• [Brief]: Any picture in the material should be left out, while all other lines are copied exactly.

• [Listed entries]:
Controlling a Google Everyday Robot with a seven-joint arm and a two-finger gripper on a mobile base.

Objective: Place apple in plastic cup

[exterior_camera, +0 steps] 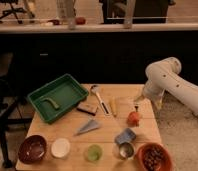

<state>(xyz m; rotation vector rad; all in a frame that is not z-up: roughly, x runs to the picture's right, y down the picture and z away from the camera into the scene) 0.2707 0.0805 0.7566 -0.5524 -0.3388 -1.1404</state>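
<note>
gripper (136, 106): just above the apple (134, 118), its grip state I cannot tell | apple: lies on the table (148, 131), right side | plastic cup (94, 152): near edge, left of the apple, well apart, between white bowl (60, 147) and metal cup (125, 149)

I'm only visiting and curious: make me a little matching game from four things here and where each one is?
Things:
1. apple
2. plastic cup
3. green tray
4. gripper

Places:
A. back left of the table
B. front edge, near the middle
C. in the air, just above the apple
D. on the table's right side

Pairs: 1-D, 2-B, 3-A, 4-C.
</note>
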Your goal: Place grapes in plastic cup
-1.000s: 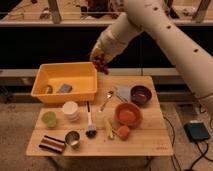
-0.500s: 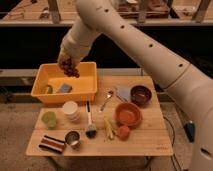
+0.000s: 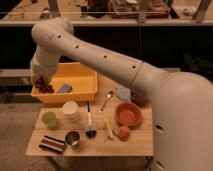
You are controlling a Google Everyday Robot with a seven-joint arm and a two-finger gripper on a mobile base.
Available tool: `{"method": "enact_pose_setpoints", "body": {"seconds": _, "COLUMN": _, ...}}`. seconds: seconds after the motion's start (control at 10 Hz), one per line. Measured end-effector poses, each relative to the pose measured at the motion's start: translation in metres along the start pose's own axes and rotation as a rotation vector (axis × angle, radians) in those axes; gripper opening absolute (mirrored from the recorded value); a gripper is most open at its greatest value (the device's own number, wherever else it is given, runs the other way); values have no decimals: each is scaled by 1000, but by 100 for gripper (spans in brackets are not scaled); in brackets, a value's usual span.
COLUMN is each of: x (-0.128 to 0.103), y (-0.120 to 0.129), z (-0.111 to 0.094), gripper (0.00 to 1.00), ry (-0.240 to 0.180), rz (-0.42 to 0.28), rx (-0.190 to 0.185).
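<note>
Found tool (image 3: 42, 80) at left end of yellow bin (image 3: 75, 96), pinched on grapes (image 3: 45, 88).
Saw grapes hanging over bin's left wall; logged plastic cup (image 3: 49, 119) upright on counter (image 3: 140, 142), in front of bin's left corner.

The pincer (image 3: 42, 81), closed on the grapes (image 3: 46, 88), hangs at the left end of the yellow bin (image 3: 80, 80). The plastic cup (image 3: 49, 119) on the table (image 3: 140, 142) is open from above. The white cup (image 3: 70, 110) crowds its right and the bin wall stands just behind.
</note>
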Motion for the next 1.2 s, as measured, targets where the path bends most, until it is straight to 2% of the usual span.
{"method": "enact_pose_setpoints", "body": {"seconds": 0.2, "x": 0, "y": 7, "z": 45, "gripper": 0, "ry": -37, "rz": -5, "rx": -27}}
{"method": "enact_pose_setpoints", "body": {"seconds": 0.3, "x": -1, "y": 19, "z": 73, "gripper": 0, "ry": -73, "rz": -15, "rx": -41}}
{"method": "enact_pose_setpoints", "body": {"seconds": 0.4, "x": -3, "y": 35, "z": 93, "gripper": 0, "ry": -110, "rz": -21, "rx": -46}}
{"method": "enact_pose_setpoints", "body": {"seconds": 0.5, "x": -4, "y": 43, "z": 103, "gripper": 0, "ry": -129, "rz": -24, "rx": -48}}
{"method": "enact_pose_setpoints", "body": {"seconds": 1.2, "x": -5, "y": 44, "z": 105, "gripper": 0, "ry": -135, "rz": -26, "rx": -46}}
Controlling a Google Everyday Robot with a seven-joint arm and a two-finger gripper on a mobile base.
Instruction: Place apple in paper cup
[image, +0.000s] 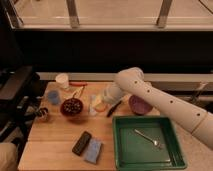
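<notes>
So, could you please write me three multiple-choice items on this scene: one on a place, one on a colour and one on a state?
1. Where does the spoon lie? A in the tray B on the floor C on a chair
2. What colour is the tray? A green B red C white
3. The gripper, over the middle of the table, is: A open and empty B shut on the apple C resting in the tray
Key: 1 A, the spoon rests on the tray's floor; 2 A, its rim and floor are green; 3 B, the orange apple sits in its closed grip.
</notes>
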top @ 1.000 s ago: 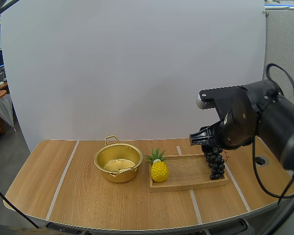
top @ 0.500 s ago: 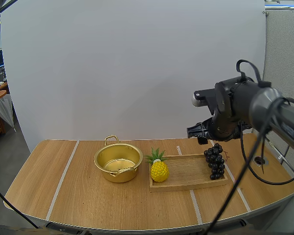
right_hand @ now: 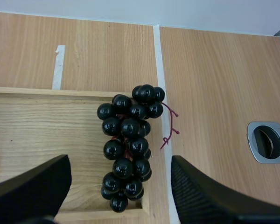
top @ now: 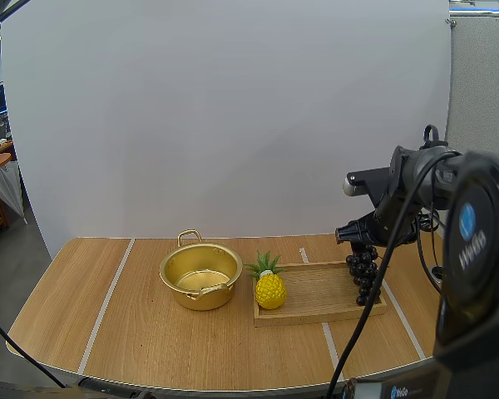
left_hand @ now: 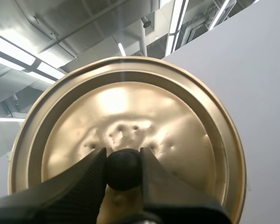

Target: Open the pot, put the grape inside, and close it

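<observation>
A bunch of dark grapes [top: 364, 275] lies at the right end of the wooden tray [top: 316, 298]. My right gripper [top: 359, 238] hovers just above the bunch. In the right wrist view its fingers [right_hand: 35, 186] stand wide apart on either side of the grapes [right_hand: 128, 144], clear of them and holding nothing. The golden pot [top: 200, 275] stands open, left of the tray. My left gripper [left_hand: 123, 170] is shut on the black knob [left_hand: 123, 167] of the golden lid [left_hand: 126, 116], which it holds up in the air.
A toy pineapple [top: 270, 288] stands upright at the tray's left end, between the pot and the grapes. A grey round grommet [right_hand: 269, 142] is set in the tabletop to the right of the grapes. Bare wood lies left of and in front of the pot.
My right arm has swung back and to the right, so its gripper now hangs over the top of the grape bunch. The grapes, pot and pineapple have not moved.
</observation>
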Available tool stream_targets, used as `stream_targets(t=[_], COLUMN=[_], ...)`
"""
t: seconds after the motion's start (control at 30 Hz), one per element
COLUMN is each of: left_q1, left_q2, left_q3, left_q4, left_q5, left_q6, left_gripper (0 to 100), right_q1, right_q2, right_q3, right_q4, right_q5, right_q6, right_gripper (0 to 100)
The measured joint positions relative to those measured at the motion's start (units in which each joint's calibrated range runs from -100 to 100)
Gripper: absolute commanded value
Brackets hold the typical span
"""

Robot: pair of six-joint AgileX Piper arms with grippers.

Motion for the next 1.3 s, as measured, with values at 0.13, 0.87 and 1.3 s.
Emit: stream_targets(t=[0.13,0.87,1.3], left_q1=[0.0,0.0,0.0], left_q2=[0.0,0.0,0.0], left_q3=[0.0,0.0,0.0], left_q4=[0.0,0.0,0.0], left_q5=[0.0,0.0,0.0], left_q6=[0.0,0.0,0.0], left_gripper=[0,0,0], right_q1=[-0.74,-0.77,-0.77], right_q2=[4.57,18.4,25.92], right_q3=[-1.12,-3.79,-7.38], right_q4=[0.57,8.48,8.57], right_q5=[-4.43,-11.74,-17.02], right_q6=[-2.27,-10.65,-11.27], right_gripper=[100,100,100])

• [Output]:
Controlling a Google Everyday Robot with a seven-joint arm and a two-finger gripper on a mobile base.

Objective: Place apple in plastic cup

[exterior_camera, +0 steps] 

<state>(xyz m; rotation vector rad; all in a frame that is not z-up: roughly, x runs to the picture's right, y down the picture and z away from the camera into the scene) 0.2707 0.0805 0.7566 -0.5524 -0.3388 -1.1404</state>
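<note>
gripper (136, 106): just above the apple (134, 118), its grip state I cannot tell | apple: lies on the table (148, 131), right side | plastic cup (94, 152): near edge, left of the apple, well apart, between white bowl (60, 147) and metal cup (125, 149)

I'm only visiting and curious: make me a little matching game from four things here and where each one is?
Things:
1. apple
2. plastic cup
3. green tray
4. gripper

Places:
A. back left of the table
B. front edge, near the middle
C. in the air, just above the apple
D. on the table's right side

Pairs: 1-D, 2-B, 3-A, 4-C.
</note>
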Your goal: Place grapes in plastic cup
-1.000s: 
-0.500s: 
+0.000s: 
You are controlling a Google Everyday Robot with a seven-joint arm and a two-finger gripper on a mobile base.
Available tool: `{"method": "enact_pose_setpoints", "body": {"seconds": _, "COLUMN": _, ...}}`. seconds: seconds after the motion's start (control at 10 Hz), one per line. Measured end-effector poses, each relative to the pose measured at the motion's start: translation in metres along the start pose's own axes and rotation as a rotation vector (axis × angle, radians) in those axes; gripper opening absolute (mirrored from the recorded value); a gripper is most open at its greatest value (the device's own number, wherever else it is given, runs the other way); values have no decimals: each is scaled by 1000, but by 100 for gripper (spans in brackets are not scaled); in brackets, a value's usual span.
COLUMN is each of: x (-0.128 to 0.103), y (-0.120 to 0.129), z (-0.111 to 0.094), gripper (0.00 to 1.00), ry (-0.240 to 0.180), rz (-0.42 to 0.28), rx (-0.190 to 0.185).
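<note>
Found tool (image 3: 42, 80) at left end of yellow bin (image 3: 75, 96), pinched on grapes (image 3: 45, 88).
Saw grapes hanging over bin's left wall; logged plastic cup (image 3: 49, 119) upright on counter (image 3: 140, 142), in front of bin's left corner.

The pincer (image 3: 42, 81), closed on the grapes (image 3: 46, 88), hangs at the left end of the yellow bin (image 3: 80, 80). The plastic cup (image 3: 49, 119) on the table (image 3: 140, 142) is open from above. The white cup (image 3: 70, 110) crowds its right and the bin wall stands just behind.
</note>
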Motion for the next 1.2 s, as measured, targets where the path bends most, until it is straight to 2% of the usual span.
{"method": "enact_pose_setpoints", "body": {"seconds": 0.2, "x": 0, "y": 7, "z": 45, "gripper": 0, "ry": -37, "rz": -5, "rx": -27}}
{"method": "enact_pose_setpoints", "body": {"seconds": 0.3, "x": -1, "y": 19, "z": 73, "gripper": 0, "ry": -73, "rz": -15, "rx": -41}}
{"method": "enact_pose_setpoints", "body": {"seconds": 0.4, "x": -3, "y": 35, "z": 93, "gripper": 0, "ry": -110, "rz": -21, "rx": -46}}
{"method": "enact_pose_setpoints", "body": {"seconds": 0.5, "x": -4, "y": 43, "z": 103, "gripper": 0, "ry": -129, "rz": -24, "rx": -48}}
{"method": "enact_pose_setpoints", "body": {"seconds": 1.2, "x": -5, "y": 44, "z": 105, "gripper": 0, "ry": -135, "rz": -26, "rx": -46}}
Controlling a Google Everyday Robot with a seven-joint arm and a two-finger gripper on a mobile base.
Instruction: Place apple in paper cup
[image, +0.000s] 
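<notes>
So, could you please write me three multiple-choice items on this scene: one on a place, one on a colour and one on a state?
1. Where does the spoon lie? A in the tray B on the floor C on a chair
2. What colour is the tray? A green B red C white
3. The gripper, over the middle of the table, is: A open and empty B shut on the apple C resting in the tray
Key: 1 A, the spoon rests on the tray's floor; 2 A, its rim and floor are green; 3 B, the orange apple sits in its closed grip.
</notes>
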top @ 1.000 s ago: 
top @ 0.500 s ago: 
right_hand @ now: 
top @ now: 
left_hand @ now: 

Target: Open the pot, put the grape inside, and close it

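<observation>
A bunch of dark grapes [top: 364, 275] lies at the right end of the wooden tray [top: 316, 298]. My right gripper [top: 359, 238] hovers just above the bunch. In the right wrist view its fingers [right_hand: 35, 186] stand wide apart on either side of the grapes [right_hand: 128, 144], clear of them and holding nothing. The golden pot [top: 200, 275] stands open, left of the tray. My left gripper [left_hand: 123, 170] is shut on the black knob [left_hand: 123, 167] of the golden lid [left_hand: 126, 116], which it holds up in the air.
A toy pineapple [top: 270, 288] stands upright at the tray's left end, between the pot and the grapes. A grey round grommet [right_hand: 269, 142] is set in the tabletop to the right of the grapes. Bare wood lies left of and in front of the pot.
My right arm has swung back and to the right, so its gripper now hangs over the top of the grape bunch. The grapes, pot and pineapple have not moved.
</observation>
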Available tool stream_targets, used as `stream_targets(t=[_], COLUMN=[_], ...)`
"""
t: seconds after the motion's start (control at 30 Hz), one per element
COLUMN is each of: left_q1, left_q2, left_q3, left_q4, left_q5, left_q6, left_gripper (0 to 100), right_q1, right_q2, right_q3, right_q4, right_q5, right_q6, right_gripper (0 to 100)
The measured joint positions relative to those measured at the motion's start (units in which each joint's calibrated range runs from -100 to 100)
Gripper: absolute commanded value
Brackets hold the typical span
"""

Robot: pair of six-joint AgileX Piper arms with grippers.

Motion for the next 1.3 s, as measured, with values at 0.13, 0.87 and 1.3 s.
Emit: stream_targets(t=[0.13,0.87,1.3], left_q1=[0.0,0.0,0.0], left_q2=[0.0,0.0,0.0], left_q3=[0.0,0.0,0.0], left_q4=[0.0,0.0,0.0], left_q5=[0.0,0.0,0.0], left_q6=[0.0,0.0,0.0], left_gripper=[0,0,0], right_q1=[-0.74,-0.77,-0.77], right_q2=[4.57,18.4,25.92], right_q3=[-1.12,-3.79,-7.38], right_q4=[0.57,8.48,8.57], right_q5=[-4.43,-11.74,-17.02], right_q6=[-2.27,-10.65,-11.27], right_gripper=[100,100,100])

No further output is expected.